Imports to the US continued until at least 1937, when a successful breeding jack name Kaki, who stood high, was brought to the country. The 1940s through the 1960s saw a dearth of Poitou imports, and only a few arrived between 1978 and the 1990s. By 1996, there were estimated to only be around 30 Poitous in North America.

In 1996, Debbie Hamilton, an American, founded the Hamilton Rare Breeds Foundation on a 440 acre farm in Hartland, Vermont, to breed Poitou donkeys. As of 2004, she owned 26 purebred and 14 partbred Poitous, making hers the largest Poitou breeding operation in the United States, and the second largest in the world, behind the French government-sponsored experimental farm. Hamilton works with French officials toward the preservation of the breed, and has received praise from French veterinarians, who appreciate her technical and financial contributions to the breed.

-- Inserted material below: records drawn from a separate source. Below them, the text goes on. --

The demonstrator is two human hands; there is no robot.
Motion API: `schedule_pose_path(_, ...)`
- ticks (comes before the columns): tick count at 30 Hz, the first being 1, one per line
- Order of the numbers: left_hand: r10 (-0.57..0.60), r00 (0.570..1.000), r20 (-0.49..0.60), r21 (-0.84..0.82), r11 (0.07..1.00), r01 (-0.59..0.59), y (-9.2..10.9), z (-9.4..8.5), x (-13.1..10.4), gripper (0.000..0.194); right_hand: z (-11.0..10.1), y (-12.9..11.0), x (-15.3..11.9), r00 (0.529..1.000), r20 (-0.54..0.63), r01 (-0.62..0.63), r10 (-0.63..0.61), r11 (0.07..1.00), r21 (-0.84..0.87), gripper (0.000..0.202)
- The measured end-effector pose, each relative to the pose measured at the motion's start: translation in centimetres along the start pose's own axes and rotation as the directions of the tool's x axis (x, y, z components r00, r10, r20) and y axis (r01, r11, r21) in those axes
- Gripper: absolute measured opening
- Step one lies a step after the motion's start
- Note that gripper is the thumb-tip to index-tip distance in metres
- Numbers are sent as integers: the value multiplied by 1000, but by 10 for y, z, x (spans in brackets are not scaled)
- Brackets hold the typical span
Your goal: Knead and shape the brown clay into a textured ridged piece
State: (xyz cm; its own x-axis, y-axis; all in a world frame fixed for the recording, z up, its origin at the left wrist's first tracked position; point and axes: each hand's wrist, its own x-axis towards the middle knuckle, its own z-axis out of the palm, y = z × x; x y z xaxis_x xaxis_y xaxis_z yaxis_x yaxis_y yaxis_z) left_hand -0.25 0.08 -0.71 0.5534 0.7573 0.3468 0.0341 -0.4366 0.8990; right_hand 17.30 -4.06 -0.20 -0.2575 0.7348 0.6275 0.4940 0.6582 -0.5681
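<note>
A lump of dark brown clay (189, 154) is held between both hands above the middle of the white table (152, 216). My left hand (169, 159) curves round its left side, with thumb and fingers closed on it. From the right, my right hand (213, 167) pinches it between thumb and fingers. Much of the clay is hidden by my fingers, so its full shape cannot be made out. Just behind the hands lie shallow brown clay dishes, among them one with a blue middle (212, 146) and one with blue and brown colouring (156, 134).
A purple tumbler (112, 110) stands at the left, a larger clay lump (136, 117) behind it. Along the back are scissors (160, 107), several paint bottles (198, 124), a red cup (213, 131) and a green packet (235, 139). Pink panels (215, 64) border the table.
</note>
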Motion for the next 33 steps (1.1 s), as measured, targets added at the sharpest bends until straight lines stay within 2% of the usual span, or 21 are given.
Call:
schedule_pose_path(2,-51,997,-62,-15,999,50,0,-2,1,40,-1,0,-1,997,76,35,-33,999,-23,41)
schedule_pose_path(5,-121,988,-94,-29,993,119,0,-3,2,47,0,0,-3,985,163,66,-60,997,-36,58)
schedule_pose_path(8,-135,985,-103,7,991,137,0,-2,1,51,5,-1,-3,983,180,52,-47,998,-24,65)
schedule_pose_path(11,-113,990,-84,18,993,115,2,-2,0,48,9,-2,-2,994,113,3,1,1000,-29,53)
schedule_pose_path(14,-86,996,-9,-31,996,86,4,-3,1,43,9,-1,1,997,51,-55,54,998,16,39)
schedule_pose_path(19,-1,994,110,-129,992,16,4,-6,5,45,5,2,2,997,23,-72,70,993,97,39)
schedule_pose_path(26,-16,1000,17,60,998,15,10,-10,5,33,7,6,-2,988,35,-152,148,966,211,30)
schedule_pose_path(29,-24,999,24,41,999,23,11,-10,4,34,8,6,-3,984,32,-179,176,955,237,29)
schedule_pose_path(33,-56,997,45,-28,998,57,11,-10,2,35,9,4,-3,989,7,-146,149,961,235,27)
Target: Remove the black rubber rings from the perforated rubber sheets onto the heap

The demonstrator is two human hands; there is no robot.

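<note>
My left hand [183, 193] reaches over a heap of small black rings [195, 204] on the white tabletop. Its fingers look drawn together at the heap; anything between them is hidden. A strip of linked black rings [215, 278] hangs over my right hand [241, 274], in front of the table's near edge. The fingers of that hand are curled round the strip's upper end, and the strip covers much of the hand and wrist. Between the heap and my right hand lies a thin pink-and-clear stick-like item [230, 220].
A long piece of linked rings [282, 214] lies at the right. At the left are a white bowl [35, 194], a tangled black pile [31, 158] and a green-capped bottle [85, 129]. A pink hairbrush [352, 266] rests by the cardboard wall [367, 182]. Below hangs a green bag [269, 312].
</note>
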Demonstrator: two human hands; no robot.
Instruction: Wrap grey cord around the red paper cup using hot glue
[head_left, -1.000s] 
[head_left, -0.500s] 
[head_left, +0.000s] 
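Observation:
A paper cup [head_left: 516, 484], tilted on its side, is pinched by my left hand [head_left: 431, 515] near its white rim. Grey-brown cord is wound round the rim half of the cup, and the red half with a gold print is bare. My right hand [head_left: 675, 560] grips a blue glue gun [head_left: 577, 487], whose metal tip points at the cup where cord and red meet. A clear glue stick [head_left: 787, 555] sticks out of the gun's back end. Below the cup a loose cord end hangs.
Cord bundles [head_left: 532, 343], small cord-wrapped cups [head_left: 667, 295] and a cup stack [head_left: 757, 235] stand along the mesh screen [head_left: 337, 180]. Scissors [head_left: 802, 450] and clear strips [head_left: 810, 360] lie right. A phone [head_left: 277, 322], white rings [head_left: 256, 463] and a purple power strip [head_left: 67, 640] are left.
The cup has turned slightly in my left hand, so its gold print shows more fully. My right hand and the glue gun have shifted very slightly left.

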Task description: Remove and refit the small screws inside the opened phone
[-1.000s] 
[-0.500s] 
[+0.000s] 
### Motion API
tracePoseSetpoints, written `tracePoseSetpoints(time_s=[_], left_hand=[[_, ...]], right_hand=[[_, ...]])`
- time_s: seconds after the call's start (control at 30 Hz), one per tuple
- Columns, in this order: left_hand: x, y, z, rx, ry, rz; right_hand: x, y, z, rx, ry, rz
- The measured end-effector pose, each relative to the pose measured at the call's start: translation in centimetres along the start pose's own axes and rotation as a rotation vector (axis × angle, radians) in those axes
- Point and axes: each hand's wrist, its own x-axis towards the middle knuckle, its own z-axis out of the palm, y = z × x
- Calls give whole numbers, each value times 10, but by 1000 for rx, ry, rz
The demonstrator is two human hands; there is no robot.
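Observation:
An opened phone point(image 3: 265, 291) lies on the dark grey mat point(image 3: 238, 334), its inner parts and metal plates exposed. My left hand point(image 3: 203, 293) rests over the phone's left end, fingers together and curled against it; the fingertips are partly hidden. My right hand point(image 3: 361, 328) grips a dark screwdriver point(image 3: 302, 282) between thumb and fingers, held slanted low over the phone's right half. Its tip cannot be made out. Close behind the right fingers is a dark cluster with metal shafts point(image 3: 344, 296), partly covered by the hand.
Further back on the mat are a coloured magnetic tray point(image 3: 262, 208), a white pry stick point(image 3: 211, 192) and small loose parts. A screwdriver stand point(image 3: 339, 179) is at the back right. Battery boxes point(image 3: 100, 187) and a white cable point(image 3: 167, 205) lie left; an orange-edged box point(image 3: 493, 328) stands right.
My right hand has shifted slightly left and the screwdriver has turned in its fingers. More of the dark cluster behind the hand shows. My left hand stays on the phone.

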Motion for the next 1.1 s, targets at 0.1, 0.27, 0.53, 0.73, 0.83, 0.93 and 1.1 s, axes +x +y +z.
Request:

Techniques for using cryopreservation to develop a sperm bank for Poitou donkeys have been in development in France since at least 1997, but Hamilton has pioneered the use of artificial insemination using frozen semen in the breed, in order to use genetic material from France to improve Poitou herds in the US. The North American Baudet de Poitou Society, organized by the American Donkey and Mule Society, is the American registry for the breed, coordinating with French officials for inspections and registrations of American-bred Poitou stock.

== Characteristics ==

The Baudet is a large breed: the ideal minimum height at the withers is 1.40 m for jacks and 1.35 m for jennies. In order to breed large mules, the original breeders of the Poitou chose animals with large features, such as ears, heads and leg joints. The ears developed to such an extent that their weight sometimes causes them to be carried horizontally.

They have large, long heads, strong necks, long backs, short croups and round haunches. The limb joints and feet are large, and the legs strong. The temperament has been described as "friendly, affectionate and docile".

In Poitou, the coat of the Baudet was traditionally – and deliberately – left ungroomed; with time, it formed cadenettes, long shaggy locks somewhat like dreadlocks. These sometimes became so long that they reached the ground; a Baudet with such a long coat was termed bourailloux or guenilloux. The genes responsible for the unusual coat type are recessive, so Poitou mules do not exhibit the trait, and cross-bred donkeys do not exhibit it unless of a related donkey breed that occasionally carries the same genes.

The coat is dark bay, ranging from dark brown to black; it may also be fougère, in which the silver-grey surround of the mouth and eyes has a reddish border. The underbelly and the insides of the thighs are pale. It may not display either rubican markings ("white ticking"), nor a dorsal mule-stripe.

== Use ==

The Baudet was traditionally used only for breeding mules; the word baudet means "donkey sire", but is used to describe the breed as a whole. With the decline of mule-breeding, some may be used for agricultural work, for driving or for riding.